— Exercise directions —
Your job is to print the listing exactly.

-- Dataset extract follows --

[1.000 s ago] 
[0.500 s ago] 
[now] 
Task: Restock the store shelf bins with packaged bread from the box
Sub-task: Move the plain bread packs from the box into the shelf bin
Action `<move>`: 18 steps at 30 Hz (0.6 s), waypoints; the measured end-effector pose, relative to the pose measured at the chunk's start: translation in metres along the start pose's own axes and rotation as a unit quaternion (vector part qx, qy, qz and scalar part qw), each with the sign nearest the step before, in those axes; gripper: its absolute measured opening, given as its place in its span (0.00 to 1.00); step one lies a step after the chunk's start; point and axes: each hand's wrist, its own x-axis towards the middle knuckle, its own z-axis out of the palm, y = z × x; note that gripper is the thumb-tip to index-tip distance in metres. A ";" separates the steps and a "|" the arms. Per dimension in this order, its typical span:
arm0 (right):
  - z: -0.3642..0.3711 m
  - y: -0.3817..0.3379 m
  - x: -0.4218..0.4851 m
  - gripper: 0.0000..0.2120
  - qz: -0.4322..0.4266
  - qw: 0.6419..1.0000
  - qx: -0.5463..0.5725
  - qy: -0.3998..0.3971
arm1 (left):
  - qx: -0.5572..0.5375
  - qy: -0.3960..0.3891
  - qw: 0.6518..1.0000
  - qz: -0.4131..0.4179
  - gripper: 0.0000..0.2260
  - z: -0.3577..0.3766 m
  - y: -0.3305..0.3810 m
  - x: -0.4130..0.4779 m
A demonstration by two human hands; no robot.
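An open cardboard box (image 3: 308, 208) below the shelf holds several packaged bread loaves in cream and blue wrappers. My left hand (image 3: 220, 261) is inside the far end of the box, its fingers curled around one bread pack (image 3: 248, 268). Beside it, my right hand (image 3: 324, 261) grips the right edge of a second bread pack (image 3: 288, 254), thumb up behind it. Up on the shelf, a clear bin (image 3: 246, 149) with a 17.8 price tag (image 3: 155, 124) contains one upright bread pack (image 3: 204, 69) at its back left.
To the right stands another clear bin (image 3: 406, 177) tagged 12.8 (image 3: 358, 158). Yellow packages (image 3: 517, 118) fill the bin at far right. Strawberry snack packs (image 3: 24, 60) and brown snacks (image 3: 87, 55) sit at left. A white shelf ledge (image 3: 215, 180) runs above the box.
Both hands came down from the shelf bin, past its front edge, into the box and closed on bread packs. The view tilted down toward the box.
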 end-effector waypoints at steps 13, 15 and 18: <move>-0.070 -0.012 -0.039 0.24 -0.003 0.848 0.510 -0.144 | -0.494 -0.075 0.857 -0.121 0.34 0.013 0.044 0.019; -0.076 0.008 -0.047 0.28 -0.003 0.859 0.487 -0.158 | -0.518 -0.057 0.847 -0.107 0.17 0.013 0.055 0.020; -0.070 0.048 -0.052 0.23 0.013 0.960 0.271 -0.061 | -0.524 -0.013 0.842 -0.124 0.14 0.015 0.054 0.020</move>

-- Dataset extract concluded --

— Solution below —
[1.000 s ago] 
[0.500 s ago] 
[now] 
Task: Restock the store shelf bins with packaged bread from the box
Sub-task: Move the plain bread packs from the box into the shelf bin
Action `<move>`: 18 steps at 30 Hz (0.6 s), waypoints; the measured end-effector pose, relative to the pose measured at the chunk's start: translation in metres along the start pose's own axes and rotation as a unit quaternion (vector part qx, qy, qz and scalar part qw), each with the sign nearest the step before, in those axes; gripper: its absolute measured opening, given as its place in its span (0.00 to 1.00); step one lies a step after the chunk's start; point and axes: each hand's wrist, its own x-axis towards the middle knuckle, its own z-axis out of the palm, y = z × x; note that gripper is the thumb-tip to index-tip distance in metres. A ";" separates the steps and a "|" the arms. Per dimension in this order, its typical span:
arm0 (right):
  - z: -0.3642..0.3711 m
  - y: -0.3817..0.3379 m
  - x: -0.4218..0.4851 m
  - gripper: 0.0000..0.2120
  - qz: -0.4322..0.4266
  - qw: 0.6419..1.0000
  - qx: -0.5463..0.5725
  - qy: -0.3998..0.3971
arm1 (left):
  - qx: -0.5572..0.5375
  - qy: -0.3960..0.3891
  - qw: 0.6518..1.0000
  - qz: -0.4131..0.4179
  - gripper: 0.0000..0.2260
  - z: -0.3577..0.3766 m
  - y: -0.3305..0.3810 m
  - x: -0.4130..0.4779 m
A demonstration by two human hands; no robot.
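An open cardboard box (image 3: 308, 208) below the shelf holds several packaged bread loaves in cream and blue wrappers. My left hand (image 3: 220, 261) is inside the far end of the box, its fingers curled around one bread pack (image 3: 248, 268). Beside it, my right hand (image 3: 324, 261) grips the right edge of a second bread pack (image 3: 288, 254), thumb up behind it. Up on the shelf, a clear bin (image 3: 246, 149) with a 17.8 price tag (image 3: 155, 124) contains one upright bread pack (image 3: 204, 69) at its back left.
To the right stands another clear bin (image 3: 406, 177) tagged 12.8 (image 3: 358, 158). Yellow packages (image 3: 517, 118) fill the bin at far right. Strawberry snack packs (image 3: 24, 60) and brown snacks (image 3: 87, 55) sit at left. A white shelf ledge (image 3: 215, 180) runs above the box.
Both hands came down from the shelf bin, past its front edge, into the box and closed on bread packs. The view tilted down toward the box.
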 end-effector waypoints at steps 13, 15 and 18: <move>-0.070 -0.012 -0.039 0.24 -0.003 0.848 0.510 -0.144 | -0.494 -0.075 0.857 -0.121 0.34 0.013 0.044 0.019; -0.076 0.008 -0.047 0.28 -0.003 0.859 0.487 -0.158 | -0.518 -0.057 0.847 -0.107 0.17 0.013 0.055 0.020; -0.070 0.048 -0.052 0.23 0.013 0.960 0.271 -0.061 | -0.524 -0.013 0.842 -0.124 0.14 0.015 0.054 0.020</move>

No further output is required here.